И все же мы решили хранить молчание. Мы не были уверены, к какому результату могут привести наши откровения: никто из нас не обладал должной проницательностью, чтобы оценить их последствия. И главное, мы не могли себе позволить изложить правду, не думая о докторе Фрейде. А поскольку он продолжал оставаться в Вене, это соображение и явилось решающим доводом.
— Я скажу вам, чего бы мне хотелось, — наконец сказал Фрейд, кладя сигару и в упор глядя на Холмса. — Мне бы хотелось еще раз подвергнуть вас гипнозу.
Я не имел представления, какие вопросы он хотел бы задать детективу, и его слова явились для меня неожиданностью. Как и для Холмса, который лишь удивленно моргнул и откашлялся, прежде чем ответить.
— Вы хотите загипнотизировать меня? С какой целью?

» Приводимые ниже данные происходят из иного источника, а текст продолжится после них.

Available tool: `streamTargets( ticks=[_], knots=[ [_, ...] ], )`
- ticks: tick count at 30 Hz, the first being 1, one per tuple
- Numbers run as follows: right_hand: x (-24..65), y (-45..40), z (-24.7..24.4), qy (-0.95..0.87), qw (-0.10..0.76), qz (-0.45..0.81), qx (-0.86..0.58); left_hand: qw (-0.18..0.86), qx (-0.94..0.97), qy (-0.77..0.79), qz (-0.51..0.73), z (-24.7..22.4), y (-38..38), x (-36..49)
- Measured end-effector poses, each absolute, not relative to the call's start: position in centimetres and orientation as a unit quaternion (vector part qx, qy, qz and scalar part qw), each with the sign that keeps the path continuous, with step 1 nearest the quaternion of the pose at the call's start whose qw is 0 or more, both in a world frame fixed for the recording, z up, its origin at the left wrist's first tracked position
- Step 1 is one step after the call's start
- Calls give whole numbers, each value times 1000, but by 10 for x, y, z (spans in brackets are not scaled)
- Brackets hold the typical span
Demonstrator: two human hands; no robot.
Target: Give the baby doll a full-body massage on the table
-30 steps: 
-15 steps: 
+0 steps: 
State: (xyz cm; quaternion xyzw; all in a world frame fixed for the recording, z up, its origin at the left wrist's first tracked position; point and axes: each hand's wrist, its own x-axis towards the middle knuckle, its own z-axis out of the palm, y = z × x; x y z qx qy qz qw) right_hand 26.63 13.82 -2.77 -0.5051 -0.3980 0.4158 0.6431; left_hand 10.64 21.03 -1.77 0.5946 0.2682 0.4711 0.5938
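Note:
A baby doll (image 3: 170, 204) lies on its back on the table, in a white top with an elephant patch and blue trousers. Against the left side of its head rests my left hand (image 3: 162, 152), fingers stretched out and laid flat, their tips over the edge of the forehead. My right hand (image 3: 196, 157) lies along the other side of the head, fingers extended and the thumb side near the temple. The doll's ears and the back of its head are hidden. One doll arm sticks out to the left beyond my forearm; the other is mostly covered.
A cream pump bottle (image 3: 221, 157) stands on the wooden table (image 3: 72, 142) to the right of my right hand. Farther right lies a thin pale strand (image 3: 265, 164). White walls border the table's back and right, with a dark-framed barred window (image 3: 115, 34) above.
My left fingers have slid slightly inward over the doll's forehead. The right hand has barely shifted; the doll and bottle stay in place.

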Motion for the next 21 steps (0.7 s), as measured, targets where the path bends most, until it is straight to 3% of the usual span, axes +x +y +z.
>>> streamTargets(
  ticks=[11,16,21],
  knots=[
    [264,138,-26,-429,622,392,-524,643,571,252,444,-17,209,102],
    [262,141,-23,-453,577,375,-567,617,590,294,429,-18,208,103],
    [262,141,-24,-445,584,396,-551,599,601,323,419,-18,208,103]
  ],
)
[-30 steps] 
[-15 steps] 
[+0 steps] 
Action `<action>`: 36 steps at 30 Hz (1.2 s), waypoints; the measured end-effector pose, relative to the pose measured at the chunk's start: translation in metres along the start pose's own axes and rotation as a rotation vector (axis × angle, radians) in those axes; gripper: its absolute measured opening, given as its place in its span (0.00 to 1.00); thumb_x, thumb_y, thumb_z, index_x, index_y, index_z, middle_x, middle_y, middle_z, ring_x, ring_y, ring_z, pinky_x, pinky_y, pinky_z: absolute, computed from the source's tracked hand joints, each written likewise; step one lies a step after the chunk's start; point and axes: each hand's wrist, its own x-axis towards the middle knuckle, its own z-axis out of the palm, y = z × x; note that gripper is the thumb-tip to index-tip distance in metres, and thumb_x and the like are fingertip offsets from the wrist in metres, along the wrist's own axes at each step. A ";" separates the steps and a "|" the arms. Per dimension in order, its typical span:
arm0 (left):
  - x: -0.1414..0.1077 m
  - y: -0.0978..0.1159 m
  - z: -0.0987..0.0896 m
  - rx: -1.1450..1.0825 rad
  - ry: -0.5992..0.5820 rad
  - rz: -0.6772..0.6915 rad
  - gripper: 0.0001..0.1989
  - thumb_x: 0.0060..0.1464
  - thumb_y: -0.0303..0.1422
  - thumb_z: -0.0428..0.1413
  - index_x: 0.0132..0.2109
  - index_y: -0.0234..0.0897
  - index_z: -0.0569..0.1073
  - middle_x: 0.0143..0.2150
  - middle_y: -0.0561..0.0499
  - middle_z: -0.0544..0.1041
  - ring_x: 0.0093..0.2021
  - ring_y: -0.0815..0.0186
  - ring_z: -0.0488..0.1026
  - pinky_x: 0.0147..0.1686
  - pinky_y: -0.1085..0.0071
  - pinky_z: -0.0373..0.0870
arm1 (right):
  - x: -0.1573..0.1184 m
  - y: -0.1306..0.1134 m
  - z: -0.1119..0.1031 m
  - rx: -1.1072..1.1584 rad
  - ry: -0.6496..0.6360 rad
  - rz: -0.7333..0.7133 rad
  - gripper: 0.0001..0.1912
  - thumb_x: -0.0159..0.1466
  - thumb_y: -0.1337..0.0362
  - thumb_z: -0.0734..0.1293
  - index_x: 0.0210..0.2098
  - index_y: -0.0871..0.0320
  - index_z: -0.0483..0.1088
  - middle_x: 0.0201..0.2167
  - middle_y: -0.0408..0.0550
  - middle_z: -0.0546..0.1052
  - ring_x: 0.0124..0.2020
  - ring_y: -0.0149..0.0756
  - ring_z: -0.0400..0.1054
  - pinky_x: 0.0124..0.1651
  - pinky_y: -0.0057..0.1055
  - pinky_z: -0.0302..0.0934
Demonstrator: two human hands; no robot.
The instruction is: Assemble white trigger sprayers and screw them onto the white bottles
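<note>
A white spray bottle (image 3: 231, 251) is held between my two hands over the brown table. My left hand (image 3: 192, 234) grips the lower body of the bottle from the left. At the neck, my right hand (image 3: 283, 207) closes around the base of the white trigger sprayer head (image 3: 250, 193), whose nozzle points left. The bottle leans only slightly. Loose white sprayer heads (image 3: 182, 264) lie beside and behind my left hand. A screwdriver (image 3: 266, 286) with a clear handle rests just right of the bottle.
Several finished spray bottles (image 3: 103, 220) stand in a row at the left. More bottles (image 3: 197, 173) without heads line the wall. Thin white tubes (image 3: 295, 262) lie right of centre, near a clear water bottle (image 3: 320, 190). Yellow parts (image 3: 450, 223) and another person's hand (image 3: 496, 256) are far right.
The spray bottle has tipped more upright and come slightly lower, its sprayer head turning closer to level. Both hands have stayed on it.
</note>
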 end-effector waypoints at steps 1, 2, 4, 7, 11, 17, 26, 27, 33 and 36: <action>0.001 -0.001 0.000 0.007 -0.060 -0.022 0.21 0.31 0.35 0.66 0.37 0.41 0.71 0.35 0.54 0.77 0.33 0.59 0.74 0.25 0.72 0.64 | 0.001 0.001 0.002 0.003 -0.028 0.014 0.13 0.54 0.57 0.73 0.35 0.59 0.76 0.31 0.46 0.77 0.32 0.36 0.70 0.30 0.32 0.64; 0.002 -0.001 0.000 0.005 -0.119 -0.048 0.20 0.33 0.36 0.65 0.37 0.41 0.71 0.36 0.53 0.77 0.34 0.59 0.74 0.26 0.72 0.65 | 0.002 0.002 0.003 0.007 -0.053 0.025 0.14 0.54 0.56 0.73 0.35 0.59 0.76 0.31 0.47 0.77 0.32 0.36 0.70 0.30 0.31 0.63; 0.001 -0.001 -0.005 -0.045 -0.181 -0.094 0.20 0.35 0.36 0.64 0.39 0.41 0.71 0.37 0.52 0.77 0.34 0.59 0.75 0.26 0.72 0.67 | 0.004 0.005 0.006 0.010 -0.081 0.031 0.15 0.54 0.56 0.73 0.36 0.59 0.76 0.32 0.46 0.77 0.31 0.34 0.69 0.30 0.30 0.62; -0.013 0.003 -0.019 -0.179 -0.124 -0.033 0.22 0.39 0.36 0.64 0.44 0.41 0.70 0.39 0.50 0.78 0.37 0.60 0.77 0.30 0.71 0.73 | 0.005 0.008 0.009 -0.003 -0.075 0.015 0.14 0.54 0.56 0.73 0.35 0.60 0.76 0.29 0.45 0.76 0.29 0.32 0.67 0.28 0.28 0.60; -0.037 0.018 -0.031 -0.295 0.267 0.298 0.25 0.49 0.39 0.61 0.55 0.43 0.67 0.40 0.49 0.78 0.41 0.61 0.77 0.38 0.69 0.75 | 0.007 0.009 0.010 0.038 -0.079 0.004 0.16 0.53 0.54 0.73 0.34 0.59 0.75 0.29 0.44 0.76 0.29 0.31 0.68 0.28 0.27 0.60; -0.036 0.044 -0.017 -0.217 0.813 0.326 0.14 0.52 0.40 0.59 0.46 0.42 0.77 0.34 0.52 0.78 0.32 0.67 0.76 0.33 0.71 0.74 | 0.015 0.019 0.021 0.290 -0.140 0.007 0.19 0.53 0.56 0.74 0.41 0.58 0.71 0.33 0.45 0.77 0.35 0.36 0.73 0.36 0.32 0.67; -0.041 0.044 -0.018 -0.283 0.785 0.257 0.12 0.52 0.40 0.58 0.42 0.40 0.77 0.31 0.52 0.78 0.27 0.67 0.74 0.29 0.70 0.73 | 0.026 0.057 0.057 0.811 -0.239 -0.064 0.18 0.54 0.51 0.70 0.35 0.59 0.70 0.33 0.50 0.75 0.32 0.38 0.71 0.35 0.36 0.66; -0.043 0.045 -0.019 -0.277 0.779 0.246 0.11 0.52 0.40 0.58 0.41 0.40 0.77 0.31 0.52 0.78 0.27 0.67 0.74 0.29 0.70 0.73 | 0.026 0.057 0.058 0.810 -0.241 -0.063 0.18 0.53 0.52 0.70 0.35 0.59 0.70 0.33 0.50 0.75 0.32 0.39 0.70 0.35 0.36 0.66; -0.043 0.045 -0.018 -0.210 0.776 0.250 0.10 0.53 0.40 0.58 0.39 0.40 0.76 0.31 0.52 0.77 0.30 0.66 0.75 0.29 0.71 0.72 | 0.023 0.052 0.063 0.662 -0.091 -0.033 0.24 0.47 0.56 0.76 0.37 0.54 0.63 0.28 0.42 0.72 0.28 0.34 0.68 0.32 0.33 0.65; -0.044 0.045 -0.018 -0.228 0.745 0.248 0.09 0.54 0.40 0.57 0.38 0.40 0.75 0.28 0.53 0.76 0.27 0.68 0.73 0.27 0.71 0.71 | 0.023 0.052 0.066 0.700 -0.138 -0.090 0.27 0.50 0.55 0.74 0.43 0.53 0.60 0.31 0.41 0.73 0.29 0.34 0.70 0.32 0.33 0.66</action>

Фрейд пожал плечами, сохраняя на лице спокойную улыбку.
— Очень хорошо. Я к вашим услугам.
— Мне выйти? — спросил я, приподнимаясь, если Фрейд посчитает, что мое присутствие может помешать процедуре.
— Я бы предпочел, чтобы вы остались, — ответил он, задергивая занавеси и снова извлекая свои часы.
Теперь загипнотизировать Холмса оказалось куда легче, чем в недавнем прошлом, когда он был столь взвинчен. Сейчас уже ничто не мешало им свободно общаться, и времени было с избытком. Через три минуты глаза Холмса закрылись, и он застыл в неподвижности.
— Я бы хотел кое о чем спросить вас, — тихо и спокойно начал Фрейд, — и вы мне ответите. Когда все будет кончено, я щелкну пальцами и вы проснетесь. И не будете помнить ничего из того, что происходит. Вы понимаете?
— Полностью.
— Очень хорошо. — Он перевел дыхание. — Когда вы впервые стали употреблять кокаин?
— В двадцать лет.
— Где?
— В университете.
— Почему?
Ответа не последовало.
— Почему?
— Потому что я был несчастлив.
— Каким образом вы стали детективом? Почему?
— Чтобы карать порок и добиваться торжества справедливости.
— Доводилось ли вам встречаться с несправедливостью?
Пауза.
— Доводилось ли?.— повторил Фрейд, бросив на меня беглый взгляд.
—Да.
Сев, я с предельным вниманием и удивлением прислушивался к этому диалогу, руками я сжимал колени, непроизвольно наклоняясь вперед,' когда старался уловить тихие реплики.
— Доводилось ли вам лично встречаться со злом?
— Да.
— Что представляло собой это зло?
Холмс снова молчал, и снова его побудили дать ответ.
— Что представляло собой это зло?
— Моя мать обманывала отца.
— У нее был любовник?
— Да.
— И что произошло?
— Отец убил ее.
Отпрянув, Фрейд растерянно огляделся, выпустив меня из виду, а я, вскочив, замер на месте, хотя продолжал все слышать и видеть. Фрейд тем не менее оправился от потрясения быстрее, чем я, и снова склонился к пациенту.